There are behaviors in rest that are defined by the HTTP method. Specifically, the GET, POST, PUT, DELETE, Patch, and other HTTP methods make up the actions in rest. These HTTP methods are typically matched to the following crud actions:
- Create:post
- Read:get
- Update:put or patch
- Delete:delete
1.2 How spring is supported for rest
In the current 4.0 release, spring supports the following ways to create rest resources:
- The controller can handle all HTTP methods, including four main rest methods: GET, PUT, delete, and post. Spring 3.2 and later also supports patch methods;
- With @pathvariable annotations, the controller is able to handle parameterized URLs (variable input as part of the URL);
- With spring view and view resolvers, resources can be expressed in a variety of ways, including rendering model data as XML, JSON, Atom, and RSS view implementations;
- You can use Contentnegotiatingviewresolver to select the best representation for the client;
- Can replace view-based rendering with @responsebody annotations and various httpmethodconverter implementations;
- Similarly, @RequestBody annotations and Httpmethodconverter implementations can convert incoming HTTP data into Java objects that pass through the controller's processing methods;
- With resttemplate,spring apps, you can easily use rest resources.
2 Creating the first rest endpoint
Spring provides two ways to convert the Java representation of a resource into a representation that is sent to the client:
- Content negotiation: Select a view that renders the model as a representation of the presentation to the client;
- Message conversion: Converts the object returned by the controller to a representation presented to the client through a message converter.
2.1 Negotiating Resource representations
In a Web application for human access, the selected view is typically rendered as HTML. The view resolution scheme is a simple one-dimensional activity. If the view is matched according to the view name, then this is the view we are going to use.
When you want to resolve the view name to a view that produces a resource representation, we have another dimension to consider. The view will not only match the view name, but the selected view will be appropriate for the client. If the client wants JSON, the rendered HTML view is not.
Spring's contentnegotiatingviewresolver is a special view parser that takes into account the type of content the client needs.
To understand how Contentnegotiatingviewresolver works, this involves two steps of content negotiation:
- 1. Determine the requested media type;
- 2. Find the best view for the requested media type.
determine the requested media type
Contentnegotiatingviewresolver will take into account the Accept header information and use the media type it requests, but it will first look at the URL's file name extension. If the URL has a file extension at the end, Contentnegotiatingviewresolver will determine the desired type based on the extension. If the extension is ". JSON", then the required content type must be "Application/json". If the extension is ". xml", then the client is requesting "Application/xml". Of course, the ". html" extension indicates that the resource required by the client is expressed as HTML (text/html).

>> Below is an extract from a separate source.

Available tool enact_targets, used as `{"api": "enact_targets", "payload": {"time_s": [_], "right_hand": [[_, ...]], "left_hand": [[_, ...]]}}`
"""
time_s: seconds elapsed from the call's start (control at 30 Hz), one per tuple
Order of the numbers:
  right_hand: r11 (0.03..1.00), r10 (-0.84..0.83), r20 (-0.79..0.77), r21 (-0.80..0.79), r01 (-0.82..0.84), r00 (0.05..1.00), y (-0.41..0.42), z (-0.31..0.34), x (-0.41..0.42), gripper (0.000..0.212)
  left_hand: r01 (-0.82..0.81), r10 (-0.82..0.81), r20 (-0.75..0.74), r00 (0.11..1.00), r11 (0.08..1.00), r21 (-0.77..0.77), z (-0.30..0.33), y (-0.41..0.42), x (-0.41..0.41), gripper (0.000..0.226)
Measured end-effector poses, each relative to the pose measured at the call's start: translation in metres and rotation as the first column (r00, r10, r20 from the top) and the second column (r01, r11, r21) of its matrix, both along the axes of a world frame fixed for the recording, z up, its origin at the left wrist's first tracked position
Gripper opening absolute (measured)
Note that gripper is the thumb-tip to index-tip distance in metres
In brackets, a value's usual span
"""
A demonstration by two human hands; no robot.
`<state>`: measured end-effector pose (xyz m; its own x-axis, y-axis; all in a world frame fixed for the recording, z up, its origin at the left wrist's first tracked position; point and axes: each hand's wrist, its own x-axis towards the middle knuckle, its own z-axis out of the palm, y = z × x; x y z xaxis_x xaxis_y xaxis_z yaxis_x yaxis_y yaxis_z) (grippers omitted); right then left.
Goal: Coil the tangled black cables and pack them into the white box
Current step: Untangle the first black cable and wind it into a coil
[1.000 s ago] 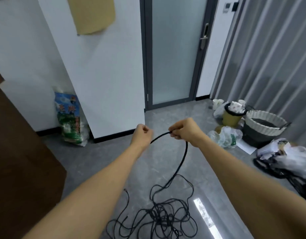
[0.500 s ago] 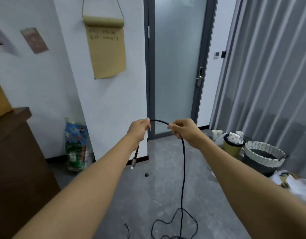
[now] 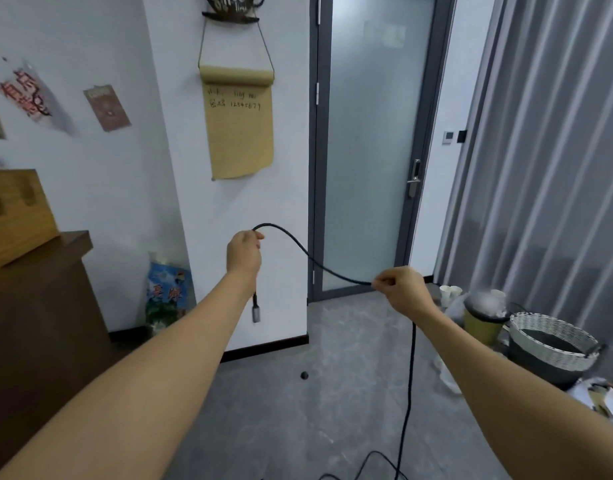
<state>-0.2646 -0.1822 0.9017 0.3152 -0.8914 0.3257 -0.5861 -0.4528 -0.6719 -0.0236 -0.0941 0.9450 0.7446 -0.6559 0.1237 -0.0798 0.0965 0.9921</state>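
Note:
A black cable (image 3: 310, 261) arches between my two raised hands in front of the glass door. My left hand (image 3: 244, 254) grips it near its end, and the grey plug (image 3: 256, 312) dangles below that fist. My right hand (image 3: 400, 289) pinches the cable further along, lower and to the right. From there the cable drops straight down to the floor, where a few loops (image 3: 367, 469) show at the bottom edge. No white box is in view.
A brown cabinet (image 3: 38, 306) with a wooden box on top stands at the left. A printed bag (image 3: 165, 292) leans on the white wall. At the right sit a woven basket (image 3: 551, 348), a yellow bin (image 3: 481, 323) and plastic bags by the grey curtain.
My view has tilted up, so the tangle on the floor has left the frame. My hands have moved apart; the right hand slid down the cable, away from the left.

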Motion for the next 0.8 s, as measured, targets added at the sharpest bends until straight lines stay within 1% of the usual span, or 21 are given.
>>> {"api": "enact_targets", "payload": {"time_s": [0.03,0.07,0.1,0.13,0.2,0.27,0.37,0.43,0.5,0.57,0.6,0.63,0.7,0.73,0.8], "right_hand": [[0.999,0.013,-0.116,-0.051,-0.019,0.993,0.003,0.006,0.006,0.019],[0.995,0.031,-0.217,-0.09,-0.051,0.976,0.008,0.012,0.012,0.022],[0.989,0.061,-0.29,-0.114,-0.097,0.955,0.013,0.019,0.018,0.024],[0.98,0.103,-0.333,-0.127,-0.153,0.937,0.018,0.028,0.024,0.022],[0.953,0.186,-0.395,-0.15,-0.263,0.9,0.029,0.048,0.035,0.02],[0.922,0.247,-0.42,-0.176,-0.345,0.873,0.038,0.068,0.041,0.018],[0.904,0.306,-0.338,-0.19,-0.383,0.89,0.044,0.09,0.041,0.015],[0.9,0.318,-0.293,-0.205,-0.384,0.902,0.045,0.096,0.04,0.013],[0.905,0.325,-0.212,-0.212,-0.368,0.922,0.047,0.099,0.039,0.008],[0.912,0.348,-0.12,-0.185,-0.366,0.93,0.047,0.099,0.039,0.016],[0.91,0.365,-0.106,-0.169,-0.379,0.925,0.046,0.098,0.039,0.021],[0.905,0.383,-0.123,-0.151,-0.398,0.916,0.045,0.098,0.039,0.023],[0.886,0.432,-0.17,-0.105,-0.452,0.886,0.043,0.097,0.038,0.019],[0.873,0.461,-0.177,-0.086,-0.481,0.869,0.043,0.096,0.038,0.016],[0.86,0.49,-0.183,-0.063,-0.507,0.853,0.044,0.095,0.04,0.018]], "left_hand": [[0.058,-0.06,0.186,0.981,0.998,0.016,0.003,0.0,-0.006,0.029],[0.12,-0.124,0.323,0.938,0.992,0.033,0.005,0.001,-0.013,0.027],[0.186,-0.193,0.406,0.893,0.981,0.057,0.007,0.003,-0.021,0.027],[0.248,-0.257,0.458,0.851,0.965,0.082,0.008,0.003,-0.028,0.027],[0.349,-0.376,0.502,0.779,0.925,0.151,0.007,0.001,-0.039,0.028],[0.425,-0.467,0.492,0.735,0.882,0.203,0.008,0.001,-0.046,0.029],[0.524,-0.557,0.449,0.699,0.826,0.209,0.016,0.005,-0.054,0.032],[0.589,-0.612,0.388,0.689,0.785,0.194,0.025,0.008,-0.057,0.034],[0.617,-0.657,0.345,0.67,0.751,0.234,0.033,0.011,-0.055,0.038],[0.635,-0.701,0.304,0.645,0.713,0.296,0.038,0.015,-0.053,0.041],[0.643,-0.718,0.286,0.635,0.696,0.321,0.039,0.017,-0.051,0.041],[0.648,-0.731,0.277,0.623,0.681,0.341,0.04,0.019,-0.049,0.042],[0.667,-0.756,0.259,0.601,0.653,0.359,0.043,0.021,-0.047,0.043],[0.686,-0.769,0.234,0.594,0.637,0.353,0.045,0.023,-0.046,0.044],[0.725,-0.793,0.167,0.586,0.605,0.329,0.046,0.025,-0.044,0.043]]}}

If no media type is available based on the file name extension, the Accept header information in the request is considered. In this case, the value in the Accept header message indicates the MIME type that the client wants, and there is no need to look for it.

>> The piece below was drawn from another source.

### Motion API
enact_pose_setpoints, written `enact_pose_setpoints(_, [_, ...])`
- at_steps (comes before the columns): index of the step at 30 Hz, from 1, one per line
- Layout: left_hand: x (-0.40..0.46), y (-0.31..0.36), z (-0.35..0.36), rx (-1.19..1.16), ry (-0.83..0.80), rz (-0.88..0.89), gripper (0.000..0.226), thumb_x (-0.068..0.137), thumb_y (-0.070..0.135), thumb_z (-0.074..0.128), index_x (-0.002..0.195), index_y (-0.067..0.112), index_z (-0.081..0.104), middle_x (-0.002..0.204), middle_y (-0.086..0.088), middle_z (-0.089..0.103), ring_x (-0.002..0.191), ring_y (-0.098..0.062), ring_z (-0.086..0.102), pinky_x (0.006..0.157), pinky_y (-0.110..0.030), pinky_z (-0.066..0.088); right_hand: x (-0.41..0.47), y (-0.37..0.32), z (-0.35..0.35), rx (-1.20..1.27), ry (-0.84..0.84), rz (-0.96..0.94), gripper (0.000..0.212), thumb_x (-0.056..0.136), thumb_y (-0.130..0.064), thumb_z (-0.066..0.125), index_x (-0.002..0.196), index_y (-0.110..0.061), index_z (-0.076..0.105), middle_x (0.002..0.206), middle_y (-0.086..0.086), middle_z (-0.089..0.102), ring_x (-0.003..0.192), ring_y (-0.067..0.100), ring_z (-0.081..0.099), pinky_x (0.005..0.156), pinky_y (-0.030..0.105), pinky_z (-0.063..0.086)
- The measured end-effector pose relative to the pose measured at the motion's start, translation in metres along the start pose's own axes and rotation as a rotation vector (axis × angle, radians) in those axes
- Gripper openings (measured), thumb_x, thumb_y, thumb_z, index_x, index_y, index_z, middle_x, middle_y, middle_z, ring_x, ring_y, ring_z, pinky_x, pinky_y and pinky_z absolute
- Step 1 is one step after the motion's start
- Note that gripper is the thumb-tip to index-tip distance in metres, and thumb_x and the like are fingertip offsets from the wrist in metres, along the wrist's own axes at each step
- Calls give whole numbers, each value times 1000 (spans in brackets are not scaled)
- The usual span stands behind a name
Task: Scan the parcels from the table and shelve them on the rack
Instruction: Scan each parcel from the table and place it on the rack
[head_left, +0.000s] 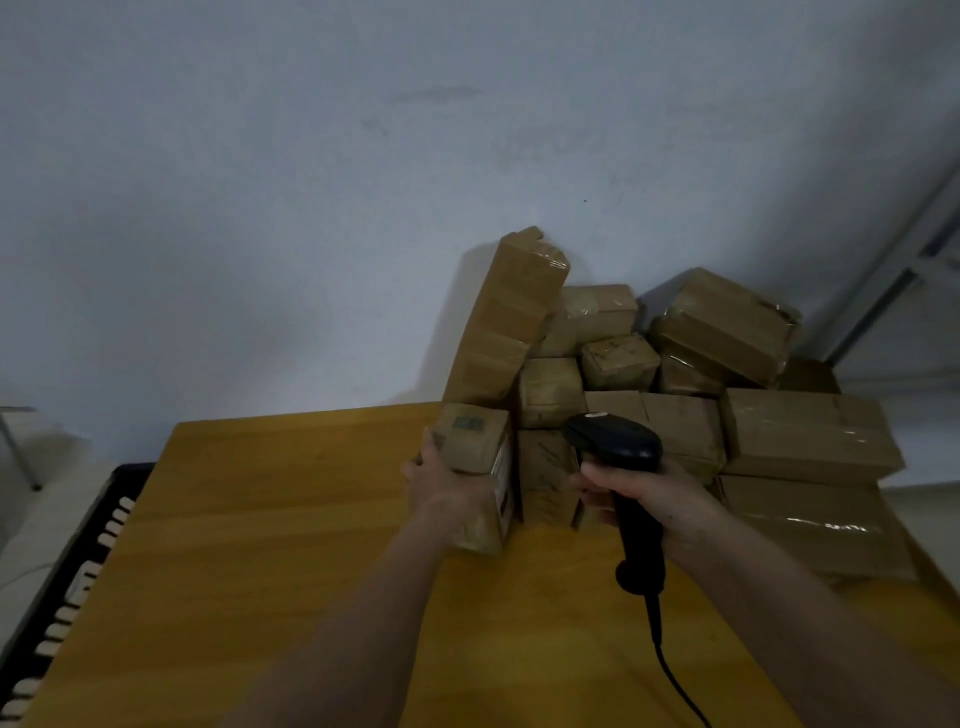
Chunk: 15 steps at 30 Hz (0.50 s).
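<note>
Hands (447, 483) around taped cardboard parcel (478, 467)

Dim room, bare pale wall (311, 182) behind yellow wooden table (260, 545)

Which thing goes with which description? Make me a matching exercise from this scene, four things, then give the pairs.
Things:
1. barcode scanner
2. small parcel
3. tall parcel
4. table

Descriptions:
A. leans tilted against the wall
B. yellow wood, bears the parcels
C. black, gripped by the right hand
D. held by the left hand, with a white label on its side

Pairs: 1-C, 2-D, 3-A, 4-B
</note>
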<state>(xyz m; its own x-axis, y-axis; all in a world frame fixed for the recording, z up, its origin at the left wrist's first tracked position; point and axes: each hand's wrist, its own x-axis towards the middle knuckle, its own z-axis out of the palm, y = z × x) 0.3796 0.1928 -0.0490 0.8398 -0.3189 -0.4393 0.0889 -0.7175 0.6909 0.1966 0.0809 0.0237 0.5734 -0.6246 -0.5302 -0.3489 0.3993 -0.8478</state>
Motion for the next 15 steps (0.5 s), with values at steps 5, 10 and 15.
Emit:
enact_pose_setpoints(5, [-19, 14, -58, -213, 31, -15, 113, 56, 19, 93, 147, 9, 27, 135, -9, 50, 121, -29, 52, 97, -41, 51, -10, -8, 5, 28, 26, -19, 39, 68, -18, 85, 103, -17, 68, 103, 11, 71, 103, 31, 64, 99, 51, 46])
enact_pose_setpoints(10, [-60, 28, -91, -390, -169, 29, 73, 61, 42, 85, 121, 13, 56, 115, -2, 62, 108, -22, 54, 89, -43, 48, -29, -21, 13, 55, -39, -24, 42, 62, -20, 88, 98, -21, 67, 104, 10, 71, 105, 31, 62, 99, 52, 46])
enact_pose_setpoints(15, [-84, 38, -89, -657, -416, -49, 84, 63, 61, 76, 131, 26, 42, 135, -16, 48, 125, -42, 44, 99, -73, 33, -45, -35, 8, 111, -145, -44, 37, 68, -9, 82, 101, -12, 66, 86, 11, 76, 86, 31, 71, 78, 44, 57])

Finally, if there is no accept header information, and the extension does not help, Contentnegotiatingviewresolver will use "/" as the default content type, which means that the client must receive any form of representation sent by the server.
Once the content type is determined, Contentnegotiatingviewresolver should resolve the logical view name to the view of the rendered model. Unlike other view parsers in spring, the contentnegotiatingviewresolver itself does not parse the view. Instead, delegate to other view parsers to parse the view.

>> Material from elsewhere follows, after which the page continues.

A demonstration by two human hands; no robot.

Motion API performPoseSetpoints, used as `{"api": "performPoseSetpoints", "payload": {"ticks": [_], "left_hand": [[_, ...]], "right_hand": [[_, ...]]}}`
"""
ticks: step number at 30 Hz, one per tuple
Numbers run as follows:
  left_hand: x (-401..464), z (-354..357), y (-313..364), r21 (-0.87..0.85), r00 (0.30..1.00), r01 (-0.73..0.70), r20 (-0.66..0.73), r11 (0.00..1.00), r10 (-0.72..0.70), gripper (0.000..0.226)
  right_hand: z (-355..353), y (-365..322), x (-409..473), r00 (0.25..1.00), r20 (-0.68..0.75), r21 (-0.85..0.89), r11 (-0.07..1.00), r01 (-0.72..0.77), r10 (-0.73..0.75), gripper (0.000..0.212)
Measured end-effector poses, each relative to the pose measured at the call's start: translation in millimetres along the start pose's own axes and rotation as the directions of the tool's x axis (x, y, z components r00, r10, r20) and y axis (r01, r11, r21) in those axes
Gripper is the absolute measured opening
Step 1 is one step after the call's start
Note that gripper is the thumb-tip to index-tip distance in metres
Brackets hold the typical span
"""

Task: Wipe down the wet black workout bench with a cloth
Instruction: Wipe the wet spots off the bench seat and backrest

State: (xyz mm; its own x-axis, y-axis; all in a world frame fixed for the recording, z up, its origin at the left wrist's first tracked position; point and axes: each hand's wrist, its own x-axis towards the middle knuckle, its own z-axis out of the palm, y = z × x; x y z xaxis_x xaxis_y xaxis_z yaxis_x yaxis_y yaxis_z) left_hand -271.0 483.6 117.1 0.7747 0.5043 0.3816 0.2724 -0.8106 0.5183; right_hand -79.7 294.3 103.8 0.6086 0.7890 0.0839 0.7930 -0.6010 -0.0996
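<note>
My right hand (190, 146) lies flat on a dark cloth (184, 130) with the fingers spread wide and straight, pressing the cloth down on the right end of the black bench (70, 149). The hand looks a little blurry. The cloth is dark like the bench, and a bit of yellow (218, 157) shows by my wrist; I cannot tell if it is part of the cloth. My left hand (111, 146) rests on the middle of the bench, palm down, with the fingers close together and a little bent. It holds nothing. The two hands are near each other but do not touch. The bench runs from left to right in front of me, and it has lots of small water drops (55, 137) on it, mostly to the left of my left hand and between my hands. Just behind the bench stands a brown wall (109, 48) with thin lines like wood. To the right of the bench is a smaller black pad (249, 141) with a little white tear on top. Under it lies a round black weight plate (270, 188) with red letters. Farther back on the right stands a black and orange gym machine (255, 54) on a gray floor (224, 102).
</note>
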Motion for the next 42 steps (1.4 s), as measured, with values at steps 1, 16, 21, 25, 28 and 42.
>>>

choices that affect media types
In the previous selection process, we described the default policy for determining the type of media being requested. But by setting a contentnegotiationmanager for it, we can change its behavior. The things we can do with Content-negotiationmanager are as follows:
- Specifies the default content type, which will be used if the content type cannot be obtained based on the request;
- Specify the content type by the request parameter;
- Ignoring the requested accept header information;
- Map the requested extension to a specific media type;
- Use the JAF (Java Activation Framework) as an alternative to finding the media type based on the extension.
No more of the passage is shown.